Recorded and Reported Sleep in Chronic Primary Insomnia

Author Affiliations

From the National Institute of Mental Health, Bethesda, Md (Drs Frankel and Snyder and Ms Buchbinder), and the Department of Psychology, University of Maryland, College Park (Dr Coursey). Dr Frankel is now with the National Heart and Lung Institute, Bethesda, Md. Dr Snyder is with the Indian Health Service of the Public Health Service, Gallup, NM. Ms Buchbinder is with the Clinical Center at the National Institutes of Health, Bethesda, Md.

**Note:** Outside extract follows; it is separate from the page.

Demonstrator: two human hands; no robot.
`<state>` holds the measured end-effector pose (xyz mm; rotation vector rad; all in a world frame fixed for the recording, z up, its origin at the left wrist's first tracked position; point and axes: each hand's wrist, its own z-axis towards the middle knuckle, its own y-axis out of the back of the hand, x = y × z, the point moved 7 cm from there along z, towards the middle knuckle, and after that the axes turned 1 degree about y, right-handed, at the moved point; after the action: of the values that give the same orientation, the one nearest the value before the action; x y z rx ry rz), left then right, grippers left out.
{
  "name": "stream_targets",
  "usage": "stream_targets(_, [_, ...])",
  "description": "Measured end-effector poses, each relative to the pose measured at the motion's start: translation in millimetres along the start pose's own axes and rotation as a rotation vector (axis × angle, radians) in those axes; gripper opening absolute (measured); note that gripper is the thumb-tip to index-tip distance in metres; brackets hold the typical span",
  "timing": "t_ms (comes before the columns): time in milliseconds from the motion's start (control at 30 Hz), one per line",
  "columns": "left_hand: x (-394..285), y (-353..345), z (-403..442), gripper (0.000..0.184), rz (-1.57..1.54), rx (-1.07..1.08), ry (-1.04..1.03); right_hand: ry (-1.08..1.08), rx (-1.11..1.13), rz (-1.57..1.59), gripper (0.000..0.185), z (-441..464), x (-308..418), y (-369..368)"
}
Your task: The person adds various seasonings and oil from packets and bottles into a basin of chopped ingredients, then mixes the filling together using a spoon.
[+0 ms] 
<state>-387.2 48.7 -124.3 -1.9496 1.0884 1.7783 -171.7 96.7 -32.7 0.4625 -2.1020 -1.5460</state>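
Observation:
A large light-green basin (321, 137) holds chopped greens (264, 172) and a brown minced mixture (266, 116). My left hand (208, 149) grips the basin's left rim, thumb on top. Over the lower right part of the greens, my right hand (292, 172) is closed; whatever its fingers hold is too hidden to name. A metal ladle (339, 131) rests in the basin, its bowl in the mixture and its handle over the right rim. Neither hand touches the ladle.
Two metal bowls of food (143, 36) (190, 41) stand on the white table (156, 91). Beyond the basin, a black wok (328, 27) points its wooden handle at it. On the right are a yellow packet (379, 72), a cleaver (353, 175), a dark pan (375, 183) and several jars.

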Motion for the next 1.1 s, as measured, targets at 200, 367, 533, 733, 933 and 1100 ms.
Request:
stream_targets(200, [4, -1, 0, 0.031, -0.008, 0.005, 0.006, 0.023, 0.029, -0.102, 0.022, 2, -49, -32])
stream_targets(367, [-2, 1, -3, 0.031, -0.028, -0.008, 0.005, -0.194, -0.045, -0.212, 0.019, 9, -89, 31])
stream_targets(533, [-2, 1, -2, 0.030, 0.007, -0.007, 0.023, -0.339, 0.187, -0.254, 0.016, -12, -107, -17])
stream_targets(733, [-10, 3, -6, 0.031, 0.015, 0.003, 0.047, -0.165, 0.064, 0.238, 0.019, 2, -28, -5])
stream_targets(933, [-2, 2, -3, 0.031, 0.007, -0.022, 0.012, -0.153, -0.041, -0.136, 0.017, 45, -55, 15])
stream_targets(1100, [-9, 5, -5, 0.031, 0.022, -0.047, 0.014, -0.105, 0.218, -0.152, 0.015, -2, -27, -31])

Arch Gen Psychiatry. 1976;33(5):615-623. doi:10.1001/archpsyc.1976.01770050067011
Abstract

• Sleep polygraph and questionnaire data of 18 chronic primary insomniacs were compared with those of 18 age- and sex-matched controls. The insomniacs had significantly longer sleep latencies, less total sleep, less sleep efficiency, more terminal wake time, and less delta sleep. There were significant discrepancies between the insomniacs' and controls' subjective assessments of their sleep and the sleep-polygraph data, but in opposite directions. The insomniacs' recorded sleep also showed more night-to-night variability than that of the controls. However, the controls, in contrast to the insomniacs, reported sleeping worse in the laboratory than at home. Significant differences between insomnia subtypes validly reflected the insomniacs' subjective complaints and were generally in accord with expectations based on them.